I tried to paste ‎21629  [CJK Unified Ideographs Extension B]. It previewed ok, but stripped all content after the character upon posting.

Comments

  • Judy Safran-Aasen
    edited August 2016
    I've tried to paste it in as well. Using IE and Edge on Windows 10. Not working either. Could be a font fallback issue or that range is not supported here?
  • Denis Moyogo Jacquerye
    edited August 2016
    Testing on Safari and Chrome on OS X doesn’t seem to work either.  

  • KP Mawhood
    KP Mawhood Posts: 296
    edited August 2016
    Is this the same issue as using-emoji-cuts-my-post-off? I found it odd that I could preview, but not post.
    …the database’s encoding does not support characters not in Unicode’s BMP and cuts off posts as a result.

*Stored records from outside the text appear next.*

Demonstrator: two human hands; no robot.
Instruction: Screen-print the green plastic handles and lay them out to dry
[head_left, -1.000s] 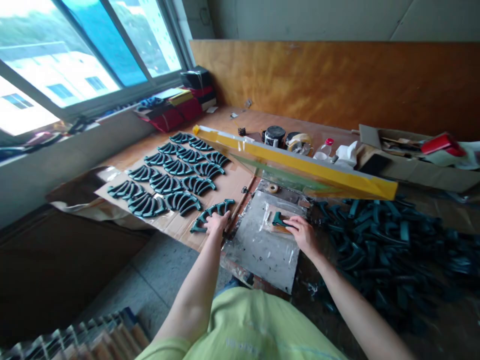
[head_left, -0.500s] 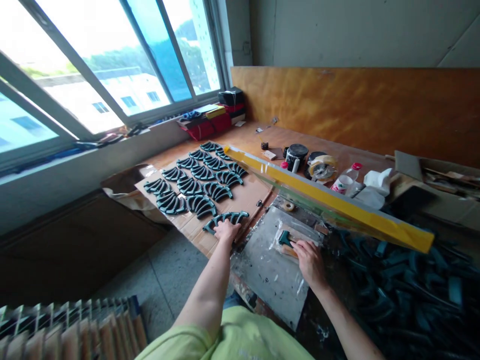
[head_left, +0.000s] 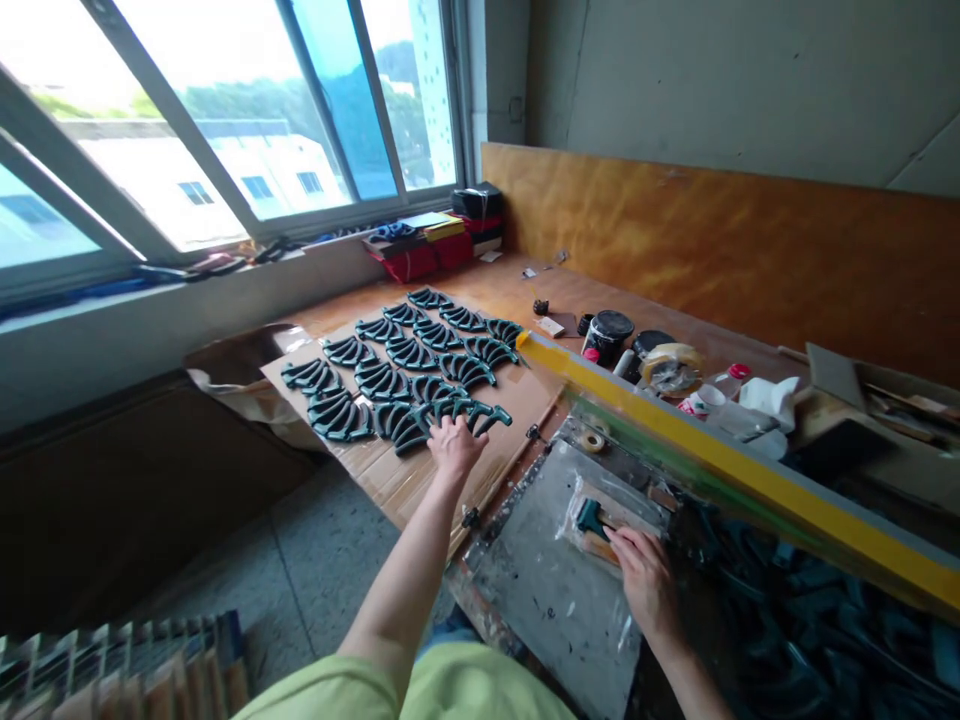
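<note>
My left hand [head_left: 455,443] grips a dark green, curved, slotted part [head_left: 491,412] just above the cardboard sheet [head_left: 409,482]. Rows of similar parts [head_left: 341,412] lie on that cardboard, close beside the held one. My right hand [head_left: 643,572] has its fingers and thumb closed on the end of a small dark green piece [head_left: 590,515]. This piece rests on a light wooden block [head_left: 598,546] partly covered with clear film. The block sits on a grey, paint-marked board [head_left: 536,585].
A long yellow-edged bar [head_left: 720,457] slants across the bench above my right hand. Many dark green pieces [head_left: 810,620] are heaped at the right. Behind the bar stand a black tub [head_left: 609,330], a tape roll [head_left: 670,370] and a cardboard box [head_left: 900,400].
My left hand has carried the slotted part away from me, up against the rows on the cardboard. My right hand stays at the small green piece. The view has shifted slightly.
</note>
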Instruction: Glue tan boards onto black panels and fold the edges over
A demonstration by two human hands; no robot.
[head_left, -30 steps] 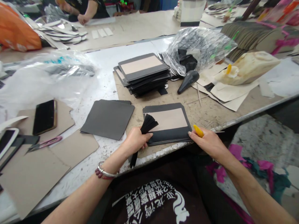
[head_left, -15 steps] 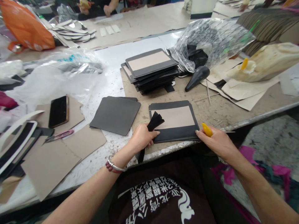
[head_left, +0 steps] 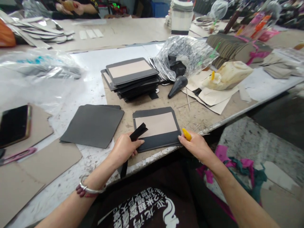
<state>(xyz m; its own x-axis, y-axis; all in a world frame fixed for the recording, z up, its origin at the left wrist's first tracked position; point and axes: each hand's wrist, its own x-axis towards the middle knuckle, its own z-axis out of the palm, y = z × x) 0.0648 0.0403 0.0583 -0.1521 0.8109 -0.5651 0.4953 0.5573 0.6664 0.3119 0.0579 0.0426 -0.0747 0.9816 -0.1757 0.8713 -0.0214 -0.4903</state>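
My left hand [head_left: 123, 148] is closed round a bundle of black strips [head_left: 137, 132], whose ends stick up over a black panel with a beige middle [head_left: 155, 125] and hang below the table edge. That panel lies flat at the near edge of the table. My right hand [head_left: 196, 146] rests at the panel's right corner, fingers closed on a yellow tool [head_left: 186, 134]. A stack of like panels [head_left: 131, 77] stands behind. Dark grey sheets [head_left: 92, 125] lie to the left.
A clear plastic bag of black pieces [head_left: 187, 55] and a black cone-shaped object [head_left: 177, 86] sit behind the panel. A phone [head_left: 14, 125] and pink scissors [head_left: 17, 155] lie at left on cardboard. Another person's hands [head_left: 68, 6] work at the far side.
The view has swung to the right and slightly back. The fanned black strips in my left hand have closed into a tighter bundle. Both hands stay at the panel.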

  • Yes @Katy Mawhood - BMP is uXXXX . Anything with 5 letters like 21629 (I think you mean u21629) is non-BMP. That basically mean most recent large unicode additions like cjk extension b or emoji as the BMP is essentially filled up a while ago. Only the odd one or two standalone characters can be added in BMP, not whole blocks of new stuff.
  • Assuming the database in question is MySQL, this looks like the MySQL utf8 vs utf8mb4 encoding issue.
  • Hin-Tak Leung
    Hin-Tak Leung Posts: 361
    edited August 2016
    Not necessarily - I fixed a bug in the Linux kernel a few years ago about nls file naming of non-ascii file names, and the Linux kernel does not use mysql :smile:

    Unicode 2.0(?) is BMP only - so it is perfectly legitimate for anything to claim to be 'unicode compliant' and yet does not support non-BMP characters.